My take is that IABIED has basically a three-part disjunctive argument:

  • (A) There’s no alignment plan that even works on paper.
  • (B) Even if there were such a plan, people would fail to get it to work on the first critical try, even if they’re being careful. (Just as people can have a plan for a rocket engine that works on paper, and do simulations and small-scale tests and component tests etc., but it will still almost definitely blow up the first time in history that somebody does a full-scale test.)
  • (C) People will not be careful, but rather race, skip over tests and analysis that they could and should be doing, and do something pretty close to whatever yields the most powerful system for the least money in the least time.

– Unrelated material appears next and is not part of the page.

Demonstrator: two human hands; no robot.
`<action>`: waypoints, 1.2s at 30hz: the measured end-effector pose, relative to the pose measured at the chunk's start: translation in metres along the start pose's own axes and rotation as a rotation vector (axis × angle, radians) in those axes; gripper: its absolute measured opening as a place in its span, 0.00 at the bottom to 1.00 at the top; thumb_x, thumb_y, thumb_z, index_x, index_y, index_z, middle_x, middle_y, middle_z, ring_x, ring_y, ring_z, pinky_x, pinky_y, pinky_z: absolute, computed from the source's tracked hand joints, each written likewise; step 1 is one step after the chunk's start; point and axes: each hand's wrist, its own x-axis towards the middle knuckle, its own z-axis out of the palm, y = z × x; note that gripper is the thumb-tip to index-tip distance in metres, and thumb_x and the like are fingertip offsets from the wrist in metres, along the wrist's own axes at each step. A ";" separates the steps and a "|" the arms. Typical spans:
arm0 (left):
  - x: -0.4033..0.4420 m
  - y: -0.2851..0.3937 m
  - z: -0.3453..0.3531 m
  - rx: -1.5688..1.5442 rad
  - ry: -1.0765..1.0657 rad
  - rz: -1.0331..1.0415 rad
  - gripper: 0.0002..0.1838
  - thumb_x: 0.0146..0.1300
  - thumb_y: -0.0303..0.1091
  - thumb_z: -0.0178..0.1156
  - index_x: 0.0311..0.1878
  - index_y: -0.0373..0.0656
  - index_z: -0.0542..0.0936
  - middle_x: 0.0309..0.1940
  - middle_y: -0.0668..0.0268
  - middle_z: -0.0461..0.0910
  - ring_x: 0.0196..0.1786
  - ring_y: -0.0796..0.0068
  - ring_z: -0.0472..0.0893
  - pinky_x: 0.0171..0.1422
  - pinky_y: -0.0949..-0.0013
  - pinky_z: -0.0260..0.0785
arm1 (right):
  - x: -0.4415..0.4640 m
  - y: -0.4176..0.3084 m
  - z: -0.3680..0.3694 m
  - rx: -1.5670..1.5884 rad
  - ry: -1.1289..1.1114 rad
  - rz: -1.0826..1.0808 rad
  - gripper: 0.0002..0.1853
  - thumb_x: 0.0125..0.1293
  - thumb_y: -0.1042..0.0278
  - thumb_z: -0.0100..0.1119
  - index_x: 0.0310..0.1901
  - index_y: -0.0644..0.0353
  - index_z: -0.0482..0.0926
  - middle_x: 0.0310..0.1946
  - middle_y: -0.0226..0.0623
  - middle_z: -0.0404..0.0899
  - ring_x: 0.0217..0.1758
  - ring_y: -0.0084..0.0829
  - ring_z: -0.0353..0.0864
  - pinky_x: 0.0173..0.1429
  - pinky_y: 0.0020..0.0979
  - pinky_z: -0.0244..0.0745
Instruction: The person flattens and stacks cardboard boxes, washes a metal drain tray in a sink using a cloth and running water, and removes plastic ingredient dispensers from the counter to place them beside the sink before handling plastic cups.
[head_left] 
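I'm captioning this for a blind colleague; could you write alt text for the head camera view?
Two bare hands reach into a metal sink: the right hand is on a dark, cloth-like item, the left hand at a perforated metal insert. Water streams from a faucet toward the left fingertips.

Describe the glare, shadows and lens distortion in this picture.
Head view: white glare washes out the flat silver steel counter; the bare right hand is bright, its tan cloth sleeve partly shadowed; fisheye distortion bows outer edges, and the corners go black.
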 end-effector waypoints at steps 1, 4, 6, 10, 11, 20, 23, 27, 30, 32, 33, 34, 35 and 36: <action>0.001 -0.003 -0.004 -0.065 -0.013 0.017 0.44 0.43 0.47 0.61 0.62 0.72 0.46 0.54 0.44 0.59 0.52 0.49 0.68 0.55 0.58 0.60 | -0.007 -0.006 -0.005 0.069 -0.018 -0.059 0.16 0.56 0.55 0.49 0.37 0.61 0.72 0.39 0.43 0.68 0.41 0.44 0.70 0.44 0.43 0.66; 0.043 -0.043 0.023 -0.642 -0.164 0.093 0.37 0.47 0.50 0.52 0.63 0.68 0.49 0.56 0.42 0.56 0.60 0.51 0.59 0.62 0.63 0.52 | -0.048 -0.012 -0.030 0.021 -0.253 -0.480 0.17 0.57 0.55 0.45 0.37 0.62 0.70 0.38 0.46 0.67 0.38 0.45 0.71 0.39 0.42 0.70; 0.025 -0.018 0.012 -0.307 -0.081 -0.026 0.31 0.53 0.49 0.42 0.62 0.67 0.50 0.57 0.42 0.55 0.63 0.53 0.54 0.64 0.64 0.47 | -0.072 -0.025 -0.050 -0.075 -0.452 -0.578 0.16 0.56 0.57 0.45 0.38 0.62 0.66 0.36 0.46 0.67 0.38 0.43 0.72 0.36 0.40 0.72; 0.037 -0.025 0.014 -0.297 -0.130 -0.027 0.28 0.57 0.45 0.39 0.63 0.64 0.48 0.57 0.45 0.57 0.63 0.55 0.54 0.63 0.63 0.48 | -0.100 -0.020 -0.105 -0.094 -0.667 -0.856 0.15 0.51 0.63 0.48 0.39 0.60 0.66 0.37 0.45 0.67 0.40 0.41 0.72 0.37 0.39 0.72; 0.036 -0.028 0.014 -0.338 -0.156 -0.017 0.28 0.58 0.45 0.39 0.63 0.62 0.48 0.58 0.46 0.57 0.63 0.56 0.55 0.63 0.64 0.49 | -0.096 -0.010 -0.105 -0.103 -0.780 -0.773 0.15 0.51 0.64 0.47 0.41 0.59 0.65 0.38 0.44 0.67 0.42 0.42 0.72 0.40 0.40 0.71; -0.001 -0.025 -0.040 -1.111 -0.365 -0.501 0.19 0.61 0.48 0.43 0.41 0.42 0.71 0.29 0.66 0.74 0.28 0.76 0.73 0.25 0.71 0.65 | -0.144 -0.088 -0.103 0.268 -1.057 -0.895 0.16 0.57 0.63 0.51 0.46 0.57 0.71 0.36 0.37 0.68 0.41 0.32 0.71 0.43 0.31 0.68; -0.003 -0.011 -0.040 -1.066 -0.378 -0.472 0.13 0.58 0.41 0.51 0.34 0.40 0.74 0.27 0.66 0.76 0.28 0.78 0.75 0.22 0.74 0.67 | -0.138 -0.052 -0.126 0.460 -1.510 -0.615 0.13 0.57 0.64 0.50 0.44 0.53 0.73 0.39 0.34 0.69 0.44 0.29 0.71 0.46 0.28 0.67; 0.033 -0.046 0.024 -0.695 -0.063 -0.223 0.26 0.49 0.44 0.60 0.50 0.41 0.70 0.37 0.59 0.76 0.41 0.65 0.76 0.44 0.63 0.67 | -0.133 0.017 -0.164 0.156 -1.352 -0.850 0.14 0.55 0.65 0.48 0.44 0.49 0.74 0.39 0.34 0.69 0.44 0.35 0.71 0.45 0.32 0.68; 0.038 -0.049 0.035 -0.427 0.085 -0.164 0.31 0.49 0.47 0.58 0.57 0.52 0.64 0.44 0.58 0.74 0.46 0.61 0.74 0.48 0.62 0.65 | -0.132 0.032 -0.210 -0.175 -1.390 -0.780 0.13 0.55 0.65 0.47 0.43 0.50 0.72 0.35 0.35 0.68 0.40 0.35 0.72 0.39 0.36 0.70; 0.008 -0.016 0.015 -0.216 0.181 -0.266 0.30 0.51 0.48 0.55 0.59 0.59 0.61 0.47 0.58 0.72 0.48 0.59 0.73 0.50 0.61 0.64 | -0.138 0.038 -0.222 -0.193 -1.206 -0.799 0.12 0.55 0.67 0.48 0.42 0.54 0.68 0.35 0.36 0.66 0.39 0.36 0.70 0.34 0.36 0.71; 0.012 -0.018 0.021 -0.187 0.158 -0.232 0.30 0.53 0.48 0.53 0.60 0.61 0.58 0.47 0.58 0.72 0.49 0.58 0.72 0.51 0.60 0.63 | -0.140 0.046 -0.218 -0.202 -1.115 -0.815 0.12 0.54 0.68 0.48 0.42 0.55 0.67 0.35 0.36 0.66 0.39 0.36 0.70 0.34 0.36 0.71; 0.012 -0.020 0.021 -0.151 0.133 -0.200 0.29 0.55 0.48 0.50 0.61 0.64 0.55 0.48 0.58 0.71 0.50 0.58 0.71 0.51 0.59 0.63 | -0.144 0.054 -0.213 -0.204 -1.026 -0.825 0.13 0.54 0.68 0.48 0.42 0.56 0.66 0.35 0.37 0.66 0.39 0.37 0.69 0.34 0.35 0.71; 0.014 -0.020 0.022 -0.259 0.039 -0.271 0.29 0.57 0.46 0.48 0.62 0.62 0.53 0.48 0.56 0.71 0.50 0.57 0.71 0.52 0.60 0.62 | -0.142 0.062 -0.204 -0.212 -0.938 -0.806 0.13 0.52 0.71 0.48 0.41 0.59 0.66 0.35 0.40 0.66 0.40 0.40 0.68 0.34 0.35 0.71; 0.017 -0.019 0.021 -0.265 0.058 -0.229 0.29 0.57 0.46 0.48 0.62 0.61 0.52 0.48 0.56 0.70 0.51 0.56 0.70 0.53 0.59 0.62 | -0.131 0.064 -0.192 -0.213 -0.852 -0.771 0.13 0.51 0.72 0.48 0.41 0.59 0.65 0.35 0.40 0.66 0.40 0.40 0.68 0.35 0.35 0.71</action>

I think your post is mostly addressing disjunct (A), except that step (6) has a story for disjunct (B). My mental model of Eliezer & Nate would say: first of all, even if you were correct about this being a solution to (A) & (B), everyone will still die because of (C). Second of all, your plan does not in fact solve (A). I think Eliezer & Nate would disagree most strongly with your step (3); see their answer to “Aren’t developers regularly making their AIs nice and safe and obedient?”. Third of all, your plan does not solve (B) either, because one human-level system is quite different from a civilization of them in lots of ways, and lots of new things can go wrong, e.g. the civilization might create a different and much more powerful egregiously misaligned ASI, just as actual humans seem likely to do right now. (See also other comments on (B).)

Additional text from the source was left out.